The threat of asteroids or comets is something most people have only seen in movies. To get a sense of the public’s potential misconceptions about planetary defense, we’re taking a look at the two most iconic films in the deadly-rocks-from-space genre: Armageddon and Deep Impact. Here’s what they got right, what they got wrong, and why it matters.
In Armageddon, an asteroid the size of Texas is detected only 18 days away from a collision with Earth. NASA’s solution is to send a team of experienced oil drillers to land on the asteroid, drill a deep hole, plant nuclear bombs inside it, and blast it into two halves that will pass safely on either side of Earth. Much drama ensues, but eventually, they succeed at blowing the asteroid in two, vaporizing every smaller asteroid that was traveling with it, and returning safely to Earth (minus a few heroic casualties).
WHAT IT GOT RIGHT
Basically, the only things Armageddon got right are that it’s possible for an asteroid to hit Earth and that what looks like a single asteroid may actually be a group of asteroids bound together gravitationally.
WHAT IT GOT WRONG
So, so much. The movie confuses asteroids, comets, and meteors. The Russian Mir space station conveniently has artificial gravity. One character gets “space dementia.” The list goes on. But in terms of depicting planetary defense, these aren’t the most important inaccuracies.
The main problem is that the timing of the events depicted is extraordinarily unrealistic. The asteroid is detected only 18 days from impact, and within that time frame, NASA is able to precisely determine its composition, map its surface, calculate exactly how much force would be needed to split it neatly in half with neither half impacting Earth, train oil drillers to operate in space, send spacecraft to intercept the asteroid, and blow it up.
In Deep Impact, a comet the size of New York City is on a
trajectory to impact Earth in two years. After a year spent developing a
plan and building an enormous spacecraft in collaboration with Russia,
the U.S. government informs the public and other world governments. The
plan is familiar: plant a nuke inside the comet to blow it apart.
The plan to nuke the comet fails, only splitting a smaller chunk off the main comet. Plan B (exploding nuclear warheads next to the comet to change its course) also fails. People start rioting and looting in desperation. The secondary chunk of comet strikes the Atlantic Ocean, creating tsunamis that kill millions. At the last moment, NASA astronauts manage to blow up the main comet, and an extinction-level impact is averted.
WHAT IT GOT RIGHT
Deep Impact is a breath of fresh air next to Armageddon, and if you only watch one, we recommend this one. The timescale is slightly more believable, and the technologies depicted make a bit more sense. It also acknowledges that blowing up a comet would create debris that could still impact Earth. Deep Impact also gets points for addressing the fact that society would probably have a less than peaceful reaction to impending doom.
WHAT IT GOT WRONG
Although it too is riddled with minor inaccuracies, Deep Impact’s main shortcoming is that the U.S. government manages to keep the comet a secret for a year, builds a large space station in Earth orbit without anyone noticing, and saves the day without much help (financial, technological, or otherwise) from other countries.

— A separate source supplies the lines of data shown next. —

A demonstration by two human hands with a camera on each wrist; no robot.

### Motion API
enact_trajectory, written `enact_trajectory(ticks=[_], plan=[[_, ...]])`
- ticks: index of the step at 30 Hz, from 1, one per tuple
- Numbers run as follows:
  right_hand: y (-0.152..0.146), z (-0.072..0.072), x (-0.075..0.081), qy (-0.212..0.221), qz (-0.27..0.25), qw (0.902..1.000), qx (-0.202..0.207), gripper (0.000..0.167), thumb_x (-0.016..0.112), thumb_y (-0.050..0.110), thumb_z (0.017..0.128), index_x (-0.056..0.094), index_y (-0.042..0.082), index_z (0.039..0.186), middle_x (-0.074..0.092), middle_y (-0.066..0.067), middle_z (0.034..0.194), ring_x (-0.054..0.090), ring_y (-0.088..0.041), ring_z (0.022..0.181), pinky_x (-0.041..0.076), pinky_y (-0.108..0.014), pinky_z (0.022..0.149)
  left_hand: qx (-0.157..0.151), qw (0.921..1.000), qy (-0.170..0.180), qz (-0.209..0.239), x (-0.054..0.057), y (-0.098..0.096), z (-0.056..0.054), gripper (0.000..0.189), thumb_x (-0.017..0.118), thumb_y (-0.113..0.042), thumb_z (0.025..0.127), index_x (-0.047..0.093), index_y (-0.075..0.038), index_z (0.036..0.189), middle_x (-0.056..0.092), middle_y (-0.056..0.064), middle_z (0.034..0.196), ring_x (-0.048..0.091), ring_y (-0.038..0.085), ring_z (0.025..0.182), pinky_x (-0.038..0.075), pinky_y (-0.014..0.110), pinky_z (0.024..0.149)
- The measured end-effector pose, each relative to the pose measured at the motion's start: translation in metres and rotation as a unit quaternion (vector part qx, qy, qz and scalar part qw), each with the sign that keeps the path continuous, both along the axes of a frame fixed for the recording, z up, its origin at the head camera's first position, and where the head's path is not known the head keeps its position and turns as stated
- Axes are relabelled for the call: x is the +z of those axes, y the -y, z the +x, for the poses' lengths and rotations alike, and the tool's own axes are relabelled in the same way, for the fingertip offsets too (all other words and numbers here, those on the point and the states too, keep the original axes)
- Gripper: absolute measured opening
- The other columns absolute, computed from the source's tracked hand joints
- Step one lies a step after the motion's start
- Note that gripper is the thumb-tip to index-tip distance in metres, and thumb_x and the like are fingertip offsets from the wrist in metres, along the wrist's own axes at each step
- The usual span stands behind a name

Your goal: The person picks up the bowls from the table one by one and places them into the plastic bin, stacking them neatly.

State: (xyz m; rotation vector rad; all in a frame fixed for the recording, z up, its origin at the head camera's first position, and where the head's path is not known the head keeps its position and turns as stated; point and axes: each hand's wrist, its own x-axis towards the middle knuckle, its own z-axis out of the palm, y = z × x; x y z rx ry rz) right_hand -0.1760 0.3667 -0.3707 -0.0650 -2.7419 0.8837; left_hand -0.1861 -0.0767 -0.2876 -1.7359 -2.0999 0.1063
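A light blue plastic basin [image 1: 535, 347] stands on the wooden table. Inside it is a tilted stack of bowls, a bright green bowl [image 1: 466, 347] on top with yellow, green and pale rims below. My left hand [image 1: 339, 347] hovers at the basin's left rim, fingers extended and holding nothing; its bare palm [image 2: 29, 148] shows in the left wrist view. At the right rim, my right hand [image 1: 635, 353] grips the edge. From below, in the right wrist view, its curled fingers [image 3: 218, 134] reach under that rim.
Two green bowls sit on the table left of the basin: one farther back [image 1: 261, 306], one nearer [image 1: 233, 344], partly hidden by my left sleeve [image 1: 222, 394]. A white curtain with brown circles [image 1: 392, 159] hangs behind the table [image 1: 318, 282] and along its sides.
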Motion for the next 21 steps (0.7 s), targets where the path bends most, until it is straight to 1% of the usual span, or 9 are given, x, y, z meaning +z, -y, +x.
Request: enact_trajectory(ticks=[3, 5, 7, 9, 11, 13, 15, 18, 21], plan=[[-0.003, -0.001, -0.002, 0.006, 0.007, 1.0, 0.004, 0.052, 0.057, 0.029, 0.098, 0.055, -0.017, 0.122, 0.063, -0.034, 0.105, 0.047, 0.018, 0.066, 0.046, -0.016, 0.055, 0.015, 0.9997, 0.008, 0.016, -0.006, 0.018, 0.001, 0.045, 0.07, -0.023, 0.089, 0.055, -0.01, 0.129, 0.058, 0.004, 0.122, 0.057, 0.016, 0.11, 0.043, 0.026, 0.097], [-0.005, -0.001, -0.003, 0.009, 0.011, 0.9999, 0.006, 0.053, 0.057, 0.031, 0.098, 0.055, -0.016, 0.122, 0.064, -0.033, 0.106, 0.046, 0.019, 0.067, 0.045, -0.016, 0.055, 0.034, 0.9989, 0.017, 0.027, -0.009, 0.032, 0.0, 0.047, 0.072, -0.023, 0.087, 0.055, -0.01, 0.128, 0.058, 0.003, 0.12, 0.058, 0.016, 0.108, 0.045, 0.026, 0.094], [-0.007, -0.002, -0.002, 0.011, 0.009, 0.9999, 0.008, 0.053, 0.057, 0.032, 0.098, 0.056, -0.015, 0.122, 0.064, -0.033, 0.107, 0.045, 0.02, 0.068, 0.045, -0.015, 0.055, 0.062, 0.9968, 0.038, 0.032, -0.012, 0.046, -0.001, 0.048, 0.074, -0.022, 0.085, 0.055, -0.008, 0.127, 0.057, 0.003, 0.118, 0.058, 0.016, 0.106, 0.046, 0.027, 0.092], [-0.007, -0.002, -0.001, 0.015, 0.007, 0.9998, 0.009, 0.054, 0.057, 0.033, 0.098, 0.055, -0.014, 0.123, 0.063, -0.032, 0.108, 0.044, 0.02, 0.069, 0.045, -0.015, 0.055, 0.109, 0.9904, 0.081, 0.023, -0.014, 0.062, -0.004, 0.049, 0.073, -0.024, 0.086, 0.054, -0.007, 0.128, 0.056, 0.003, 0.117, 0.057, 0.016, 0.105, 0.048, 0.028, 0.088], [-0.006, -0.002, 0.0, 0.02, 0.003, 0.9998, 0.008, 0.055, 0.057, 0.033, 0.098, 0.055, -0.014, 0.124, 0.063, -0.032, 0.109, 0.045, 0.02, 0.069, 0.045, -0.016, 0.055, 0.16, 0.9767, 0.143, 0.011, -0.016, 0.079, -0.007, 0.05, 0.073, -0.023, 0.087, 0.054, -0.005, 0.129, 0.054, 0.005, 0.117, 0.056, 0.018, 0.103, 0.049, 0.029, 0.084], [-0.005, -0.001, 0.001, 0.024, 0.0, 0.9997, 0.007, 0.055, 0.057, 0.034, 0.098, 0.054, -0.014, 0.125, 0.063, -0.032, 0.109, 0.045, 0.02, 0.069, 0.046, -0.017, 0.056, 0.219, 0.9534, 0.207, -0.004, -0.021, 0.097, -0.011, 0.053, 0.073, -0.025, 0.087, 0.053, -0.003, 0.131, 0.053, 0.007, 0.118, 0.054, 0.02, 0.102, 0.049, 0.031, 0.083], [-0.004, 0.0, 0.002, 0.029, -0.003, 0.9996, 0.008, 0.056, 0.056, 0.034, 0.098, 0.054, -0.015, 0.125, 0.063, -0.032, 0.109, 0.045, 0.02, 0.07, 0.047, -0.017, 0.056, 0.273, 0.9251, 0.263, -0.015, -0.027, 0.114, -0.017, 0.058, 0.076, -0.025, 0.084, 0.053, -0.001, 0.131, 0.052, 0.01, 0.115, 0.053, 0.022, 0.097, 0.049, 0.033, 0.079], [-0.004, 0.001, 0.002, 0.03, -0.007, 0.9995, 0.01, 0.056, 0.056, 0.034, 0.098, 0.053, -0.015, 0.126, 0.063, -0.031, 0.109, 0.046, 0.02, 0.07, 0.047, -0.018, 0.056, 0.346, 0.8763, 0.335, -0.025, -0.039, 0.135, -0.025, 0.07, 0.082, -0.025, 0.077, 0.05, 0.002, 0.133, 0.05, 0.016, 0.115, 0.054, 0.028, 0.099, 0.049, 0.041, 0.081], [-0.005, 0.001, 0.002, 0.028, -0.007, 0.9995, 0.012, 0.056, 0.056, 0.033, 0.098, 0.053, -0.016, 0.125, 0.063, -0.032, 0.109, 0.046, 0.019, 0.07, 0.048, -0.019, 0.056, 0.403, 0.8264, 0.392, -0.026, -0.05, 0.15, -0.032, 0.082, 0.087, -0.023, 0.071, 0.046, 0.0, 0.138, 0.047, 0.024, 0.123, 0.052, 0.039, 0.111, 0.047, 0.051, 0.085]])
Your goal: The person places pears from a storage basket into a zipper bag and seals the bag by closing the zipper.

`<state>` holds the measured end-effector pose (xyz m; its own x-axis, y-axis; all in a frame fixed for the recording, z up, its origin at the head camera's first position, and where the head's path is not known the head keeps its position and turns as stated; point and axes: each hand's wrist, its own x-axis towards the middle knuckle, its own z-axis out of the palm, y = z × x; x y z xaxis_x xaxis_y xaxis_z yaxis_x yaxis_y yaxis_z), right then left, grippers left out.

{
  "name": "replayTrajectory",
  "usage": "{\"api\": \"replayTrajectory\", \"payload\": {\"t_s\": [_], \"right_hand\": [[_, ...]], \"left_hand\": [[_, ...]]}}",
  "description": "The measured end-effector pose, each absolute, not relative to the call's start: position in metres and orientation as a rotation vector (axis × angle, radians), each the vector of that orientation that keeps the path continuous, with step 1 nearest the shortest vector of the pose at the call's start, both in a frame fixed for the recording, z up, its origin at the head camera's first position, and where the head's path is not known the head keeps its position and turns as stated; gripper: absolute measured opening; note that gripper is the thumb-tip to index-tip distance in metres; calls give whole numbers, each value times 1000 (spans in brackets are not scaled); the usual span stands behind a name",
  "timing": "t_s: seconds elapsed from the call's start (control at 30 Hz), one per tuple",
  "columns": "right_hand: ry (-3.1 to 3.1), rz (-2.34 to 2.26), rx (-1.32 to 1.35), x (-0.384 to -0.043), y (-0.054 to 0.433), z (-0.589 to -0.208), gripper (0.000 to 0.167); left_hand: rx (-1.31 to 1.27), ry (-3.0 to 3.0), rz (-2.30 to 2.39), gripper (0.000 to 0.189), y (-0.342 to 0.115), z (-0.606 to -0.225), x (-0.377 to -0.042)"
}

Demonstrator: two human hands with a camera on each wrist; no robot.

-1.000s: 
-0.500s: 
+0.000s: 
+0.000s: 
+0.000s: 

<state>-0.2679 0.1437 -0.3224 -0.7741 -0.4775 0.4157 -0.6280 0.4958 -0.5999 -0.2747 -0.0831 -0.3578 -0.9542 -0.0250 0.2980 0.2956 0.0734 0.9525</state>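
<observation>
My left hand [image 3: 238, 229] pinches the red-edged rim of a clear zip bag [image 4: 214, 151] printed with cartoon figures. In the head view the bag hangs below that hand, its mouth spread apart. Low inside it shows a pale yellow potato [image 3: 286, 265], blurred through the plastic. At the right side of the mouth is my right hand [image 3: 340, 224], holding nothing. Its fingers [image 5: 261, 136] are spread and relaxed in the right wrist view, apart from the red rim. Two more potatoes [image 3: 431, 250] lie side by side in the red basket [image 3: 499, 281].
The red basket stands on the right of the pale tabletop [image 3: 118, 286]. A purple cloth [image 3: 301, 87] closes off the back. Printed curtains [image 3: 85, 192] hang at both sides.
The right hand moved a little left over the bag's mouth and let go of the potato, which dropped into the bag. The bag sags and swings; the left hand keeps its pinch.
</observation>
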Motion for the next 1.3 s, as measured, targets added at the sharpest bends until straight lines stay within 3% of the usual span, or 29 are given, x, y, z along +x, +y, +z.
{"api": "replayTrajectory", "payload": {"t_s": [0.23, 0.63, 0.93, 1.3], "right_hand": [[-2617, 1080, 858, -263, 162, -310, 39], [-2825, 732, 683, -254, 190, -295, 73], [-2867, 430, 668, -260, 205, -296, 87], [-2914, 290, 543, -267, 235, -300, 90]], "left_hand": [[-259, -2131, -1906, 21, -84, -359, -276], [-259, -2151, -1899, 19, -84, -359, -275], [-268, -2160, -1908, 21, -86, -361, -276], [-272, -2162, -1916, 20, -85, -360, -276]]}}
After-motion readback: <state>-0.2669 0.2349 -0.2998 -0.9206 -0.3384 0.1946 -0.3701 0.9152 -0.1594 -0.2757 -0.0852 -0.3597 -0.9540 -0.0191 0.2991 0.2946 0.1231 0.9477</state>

The inaccuracies highlighted here matter because they convey the idea
that one country can more or less independently deal with an impending
impact on relatively short notice.
The reality is that humanity’s only chance of avoiding a devastating
impact is to find the threat many years in advance, study it
extensively, coordinate a global response, prepare multiple strategies
for deflection, and carry out these tactics while the object is still
very far away. Blowing up an asteroid at the last second is great fodder
for Hollywood but isn’t a solid plan for an actual impact threat.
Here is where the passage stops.